Keeping all data in memory is expensive in-particular with the large growth rate of data. The combination of dimensionality and time based partitioning used for resilience also give us a way to help manage costs.

The first way is in controlling the number of replicas. In most cases we are using replicas for redundancy not to provide additional query capacity. For historical data that can be reloaded from stable storage we typically run only one replica as the duration of partial downtime was not deemed to be worth the cost for an additional replica.

The second way is as part of the hadoop processing we can compute rollups so that we have a much smaller data volume to load in historical clusters. At Netflix the typical policy is roughly:

Cluster Policy
< 6h Keeps all data received
< 4d ago Keeps most data, we do early rollup by dropping the node dimension on some business metrics
< 16d ago Rollup by dropping the node dimension on all metrics
older Explicit whitelist, typically recommend BI systems for these use-cases

Using these policies we get greatly reduced index sizes for the number of distinct time series despite a significant amount of churn. With auto-scaling and red/black deployment models the set of instances change frequently so typically the intersection of distinct time series from one day to the next is less than 50%. Rollups target the dimensions which lead to that churn giving us much smaller index sizes. Also, in many cases dimensions like node that lead to this increase become less relevant after the node goes away. Deep-dive or investigative use-cases can still access the data using hadoop if needed.

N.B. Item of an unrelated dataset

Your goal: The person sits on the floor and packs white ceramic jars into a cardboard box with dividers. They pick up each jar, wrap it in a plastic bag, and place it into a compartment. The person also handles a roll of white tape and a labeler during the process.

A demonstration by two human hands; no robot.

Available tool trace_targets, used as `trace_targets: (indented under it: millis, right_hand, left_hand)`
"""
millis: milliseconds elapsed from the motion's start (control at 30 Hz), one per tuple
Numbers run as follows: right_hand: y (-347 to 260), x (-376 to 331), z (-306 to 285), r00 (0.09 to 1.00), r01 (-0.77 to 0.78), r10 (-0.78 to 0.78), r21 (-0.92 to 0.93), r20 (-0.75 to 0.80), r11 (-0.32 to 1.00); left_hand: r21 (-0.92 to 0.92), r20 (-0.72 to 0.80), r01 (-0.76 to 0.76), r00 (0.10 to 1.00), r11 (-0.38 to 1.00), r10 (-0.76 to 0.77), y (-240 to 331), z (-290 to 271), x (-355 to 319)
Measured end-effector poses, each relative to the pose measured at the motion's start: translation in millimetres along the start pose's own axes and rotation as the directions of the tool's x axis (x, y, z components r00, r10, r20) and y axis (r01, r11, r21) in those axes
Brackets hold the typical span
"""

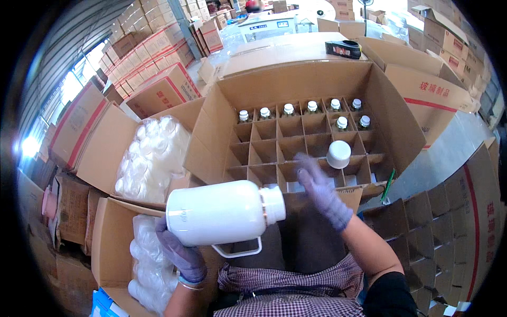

Snapshot of index sizes for one region in our environment:

< 6h < 4d < 16d
Size 6h Size 4d Size 16d

Ecosystem

Internally there is a lot of tooling and infrastructure built up around Atlas. We are planning to open source many of these tools as time permits. This project is the first step for that with the query layer and some of the in-heap memory storage. Some additional parts that should come in the future:

  • User interfaces
    • Main UI for browsing data and constructing queries.
    • Dashboards
    • Alerts
  • Platform
    • Inline aggregation of reported data before storage layer
    • Storage options using off-heap memory and lucene
    • Percentile backend
    • Publish and persistence applications
    • EMR processing for computing rollups and analysis
    • Poller for SNMP, healthchecks, etc
  • Client
    • Supports integrating servo with Atlas
    • Local rollups and alerting
  • Analytics

These projects were originally developed and run internally and thus only needed to be setup by our team and assume many internal infrastructure pieces to run. There is a goal to try and make this easier, but it will take some time.